Abstract:Cross domain recommender system constitutes a powerful method to tackle the cold-start and sparsity problem by aggregating and transferring user preferences across multiple category domains. Therefore, it has great potential to improve click-through-rate prediction performance in online commerce platforms having many domains of products. While several cross domain sequential recommendation models have been proposed to leverage information from a source domain to improve CTR predictions in a target domain, they did not take into account bidirectional latent relations of user preferences across source-target domain pairs. As such, they cannot provide enhanced cross-domain CTR predictions for both domains simultaneously.
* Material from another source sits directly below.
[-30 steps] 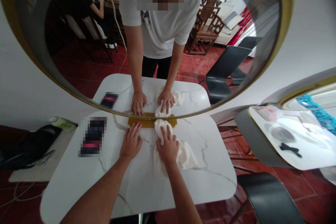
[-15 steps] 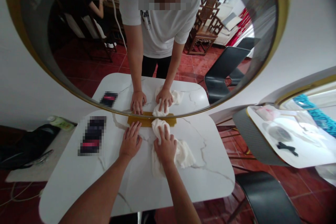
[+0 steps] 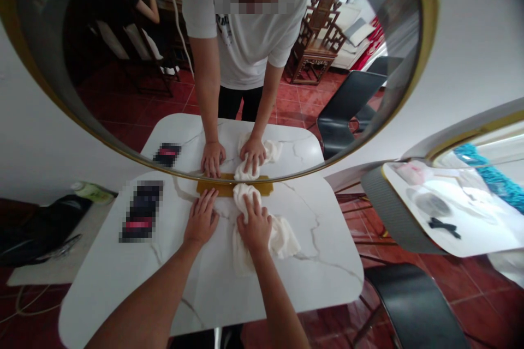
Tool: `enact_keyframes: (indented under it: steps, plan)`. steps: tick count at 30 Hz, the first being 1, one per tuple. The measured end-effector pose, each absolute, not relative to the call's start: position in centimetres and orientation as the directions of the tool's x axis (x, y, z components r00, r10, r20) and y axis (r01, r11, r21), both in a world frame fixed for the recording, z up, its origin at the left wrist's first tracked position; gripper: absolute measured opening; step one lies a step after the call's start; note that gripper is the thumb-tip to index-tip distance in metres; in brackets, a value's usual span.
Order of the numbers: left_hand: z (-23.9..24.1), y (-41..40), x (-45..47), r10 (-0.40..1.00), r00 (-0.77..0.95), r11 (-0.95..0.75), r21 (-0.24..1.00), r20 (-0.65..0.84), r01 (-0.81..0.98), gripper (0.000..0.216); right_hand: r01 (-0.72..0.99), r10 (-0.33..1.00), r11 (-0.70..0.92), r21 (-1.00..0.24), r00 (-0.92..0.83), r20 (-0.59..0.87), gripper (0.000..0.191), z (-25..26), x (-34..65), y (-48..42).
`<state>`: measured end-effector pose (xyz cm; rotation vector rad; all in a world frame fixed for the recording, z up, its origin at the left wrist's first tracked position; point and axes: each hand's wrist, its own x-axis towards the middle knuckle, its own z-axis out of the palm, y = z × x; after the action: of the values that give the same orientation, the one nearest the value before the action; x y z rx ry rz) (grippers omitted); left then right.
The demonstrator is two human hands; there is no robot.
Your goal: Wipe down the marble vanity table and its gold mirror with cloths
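My right hand [image 3: 254, 222] presses down on a crumpled white cloth [image 3: 282, 237] on the white marble table [image 3: 327, 278], its fingers curled over the cloth's front part at the gold base [image 3: 216, 187] of a big round mirror [image 3: 123, 87]. My left hand [image 3: 200, 218] lies flat on the table beside it, fingers spread, touching the gold base. The mirror shows both hands and the cloth again.
A dark blurred object [image 3: 141, 211] lies on the table at the left. A black chair [image 3: 413, 305] stands at the lower right. A second mirror [image 3: 446, 212] leans at the right. A green bottle [image 3: 92, 192] and a black bag [image 3: 41, 229] sit at the left.
My right hand and the cloth have slid a little to the left along the mirror's base. The left hand has stayed put.
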<state>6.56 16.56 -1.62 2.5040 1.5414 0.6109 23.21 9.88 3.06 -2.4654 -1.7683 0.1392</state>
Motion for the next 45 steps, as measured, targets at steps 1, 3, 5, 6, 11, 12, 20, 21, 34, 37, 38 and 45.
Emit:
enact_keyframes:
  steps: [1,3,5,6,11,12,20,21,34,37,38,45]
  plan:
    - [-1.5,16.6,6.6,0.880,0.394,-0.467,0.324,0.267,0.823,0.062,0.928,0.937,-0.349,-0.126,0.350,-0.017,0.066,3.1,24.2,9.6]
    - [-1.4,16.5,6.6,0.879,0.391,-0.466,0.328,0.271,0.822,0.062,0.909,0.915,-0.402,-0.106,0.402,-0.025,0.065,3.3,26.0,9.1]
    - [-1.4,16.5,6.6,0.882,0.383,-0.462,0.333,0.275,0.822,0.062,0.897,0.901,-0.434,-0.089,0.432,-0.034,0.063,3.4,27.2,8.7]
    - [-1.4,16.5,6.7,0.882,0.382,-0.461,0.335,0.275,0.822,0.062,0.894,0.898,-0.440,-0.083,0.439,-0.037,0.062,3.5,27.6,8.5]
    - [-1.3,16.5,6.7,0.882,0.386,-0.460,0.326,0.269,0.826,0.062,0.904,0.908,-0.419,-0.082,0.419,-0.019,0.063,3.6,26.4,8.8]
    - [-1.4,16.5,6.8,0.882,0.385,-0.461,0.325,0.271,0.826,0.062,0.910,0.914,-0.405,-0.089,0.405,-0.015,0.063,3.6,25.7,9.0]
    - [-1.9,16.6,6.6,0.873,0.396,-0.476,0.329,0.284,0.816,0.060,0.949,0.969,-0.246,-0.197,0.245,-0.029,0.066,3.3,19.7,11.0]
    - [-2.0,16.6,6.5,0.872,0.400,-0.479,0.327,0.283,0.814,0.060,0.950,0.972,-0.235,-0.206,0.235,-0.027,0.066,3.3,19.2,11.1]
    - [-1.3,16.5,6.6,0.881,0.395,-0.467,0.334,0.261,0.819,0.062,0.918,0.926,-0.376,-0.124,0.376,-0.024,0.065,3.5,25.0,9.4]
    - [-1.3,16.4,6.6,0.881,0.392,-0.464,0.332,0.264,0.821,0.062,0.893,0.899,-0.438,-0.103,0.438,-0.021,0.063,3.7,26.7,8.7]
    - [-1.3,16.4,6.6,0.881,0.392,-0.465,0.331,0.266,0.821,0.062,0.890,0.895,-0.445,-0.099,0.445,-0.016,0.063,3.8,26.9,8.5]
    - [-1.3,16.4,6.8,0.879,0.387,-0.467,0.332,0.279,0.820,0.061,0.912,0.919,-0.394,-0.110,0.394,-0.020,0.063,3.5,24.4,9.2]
In this paper, we propose a novel approach to cross-domain sequential recommendations based on the dual learning mechanism that simultaneously transfers information between two related domains in an iterative manner until the learning process stabilizes. In particular, the proposed Dual Attentive Sequential Learning (DASL) model consists of two novel components Dual Embedding and Dual Attention, which jointly establish the two-stage learning process: we first construct dual latent embeddings that extract user preferences in both domains simultaneously, and subsequently provide cross-domain recommendations by matching the extracted latent embeddings with candidate items through dual-attention learning mechanism. We conduct extensive offline experiments on three real-world datasets to demonstrate the superiority of our proposed model, which significantly and consistently outperforms several state-of-the-art baselines across all experimental settings. We also conduct an online A/B test at a major video streaming platform Alibaba-Youku, where our proposed model significantly improves business performance over the latest production system in the company.